Ahora yo tenía el poder total.

Representación legal sobre el 46 % de las acciones que, al morir su padre, quedarían a su nombre.

Ese era el acceso que necesitaba para controlar la empresa, pues yo ya poseía el 17 %.

Era simple: si el viejo estira la pata, yo me convierto en el accionista mayoritario de Sandoval Group International.

Y todo gracias a su dulce y manipulable heredera.

Sonreí con arrogancia.

Leopoldo creyó que estaba entregando a su hija a un igual.

A un Belandria poderoso. Intachable.

Lo suficientemente brillante como para merecer su legado.

Qué estúpido. Qué ciego.

No vio los préstamos disfrazados de inversión.

No investigó los estados financieros de nuestras filiales fantasma.

No rastreó los contratos con sellos falsificados.

Ni sospechó que el jet en el que volamos a sellar la alianza… no era nuestro. Lo rentamos por tres horas.

Todo fue una puesta en escena.

Un maldito teatro diseñado por mí, para que él cayera.

Y cayó.

El apellido Belandria todavía abría puertas.

Las revistas, los premios, las portadas, los discursos en Davos…

Todo seguía funcionando.

Porque la ruina no huele cuando está disfrazada de elegancia.

Y ahora, tenía lo que necesitaba.

El acceso.

El poder.

El apellido Sandoval bajo mis manos.

Solo tenía que resistir un poco más…

Porque había una condición.

Un detalle que ella no conocía.

Si me divorcio antes de que Leopoldo se muera (que aspiro y espero sea pronto), no heredo nada.

Nada.

Ni un solo centavo.

Ese fue el acuerdo.

Una cláusula secreta, firmada a puerta cerrada.

“Estabilidad familiar”, lo llamó el viejo.

Honor, compromiso, lealtad.

Una farsa.

Pero una farsa útil.

Porque si aguanto, si sigo casado con su niñita hasta el final…

Entonces todo será mío.

Y entonces sí…

Podré quitarle hasta el apellido.

Encima estaba el contrato prenupcial.

La cláusula fue idea de ella.

—Para que siempre seamos honestos.

—Para protegernos, por si algún día…

Recuerdo que lo dijo con esa voz suave, como si creyera en los cuentos de hadas.

Yo solo asentí.

Fingí ternura.

Y firmé.

Feliz.

Quizás la muy tonta pensaba que, si yo le era infiel, se quedaría con una parte de mi fortuna.

¡Jah!

Como si tuviera algo que darle.

No tiene ni idea de que estoy en la ruina.

Aunque me hubiera pillado con medio país encima, no habría podido sacarme ni un centavo.

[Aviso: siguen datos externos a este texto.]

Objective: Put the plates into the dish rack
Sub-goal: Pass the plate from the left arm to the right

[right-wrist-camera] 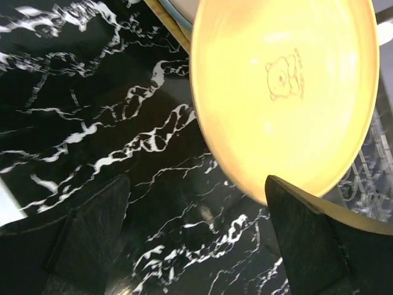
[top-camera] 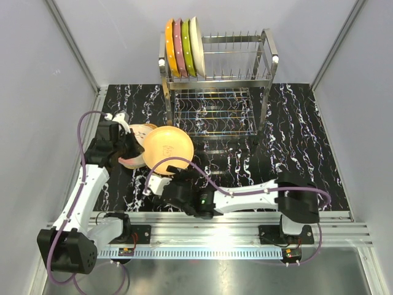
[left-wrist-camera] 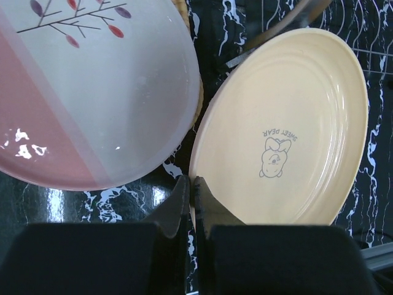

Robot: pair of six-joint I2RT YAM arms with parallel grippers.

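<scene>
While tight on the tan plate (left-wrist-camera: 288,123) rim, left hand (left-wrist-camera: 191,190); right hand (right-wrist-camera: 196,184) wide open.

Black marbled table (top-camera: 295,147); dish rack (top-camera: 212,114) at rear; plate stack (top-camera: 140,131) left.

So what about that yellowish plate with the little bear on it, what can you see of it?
The bear plate is round, shallow and pale yellow-orange. It is glossy, with faint rings around its well and a small bear outline with lettering printed in the middle. It is tilted up off the black marbled table, beside a stack of other plates. The left gripper pinches its rim. The open right gripper sits near its lower edge, but I cannot tell whether it touches.
</scene>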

Pero me convenía que firmara.

Que pronunciara su maldito “sí, acepto”, creyendo que estaba protegida.

Porque ahora…

Ahora es ella la que va a perderlo todo.

Ella no tenía pruebas de lo mío con Ángela.

Solo su palabra.

Yo sí tenía un maldito video.

Imagen.

Prueba.

Con eso podía anular cualquier reclamo.

Y si se atrevía a pedirme el divorcio antes de tiempo, la amenazaría con difundir el video por todos lados y convertirla en una infiel mediática.

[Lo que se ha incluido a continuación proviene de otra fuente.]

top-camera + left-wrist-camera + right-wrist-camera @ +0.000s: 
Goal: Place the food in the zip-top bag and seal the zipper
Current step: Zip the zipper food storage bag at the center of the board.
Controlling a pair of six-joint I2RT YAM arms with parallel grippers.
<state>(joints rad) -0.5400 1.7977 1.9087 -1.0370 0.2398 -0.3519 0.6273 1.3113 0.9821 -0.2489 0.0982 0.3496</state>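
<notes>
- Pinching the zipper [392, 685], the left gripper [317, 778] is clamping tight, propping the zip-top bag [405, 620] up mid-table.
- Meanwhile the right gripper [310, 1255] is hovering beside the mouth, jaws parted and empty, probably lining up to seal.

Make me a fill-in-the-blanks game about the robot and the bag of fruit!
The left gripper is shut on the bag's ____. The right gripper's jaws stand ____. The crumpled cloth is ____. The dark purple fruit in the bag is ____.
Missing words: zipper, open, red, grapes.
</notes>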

La heredera que traicionó su apellido.

La “mujerzuela” de portada.

Nadie iba a ver el dolor que yo le causé.

Solo iban a ver su cuerpo, en esa cama, con su ex.

Y eso… bastaba.

Me incliné hacia atrás.

Cerré los ojos.

—Vas a perder este juego, Samanta —murmuré, con una sonrisa lenta.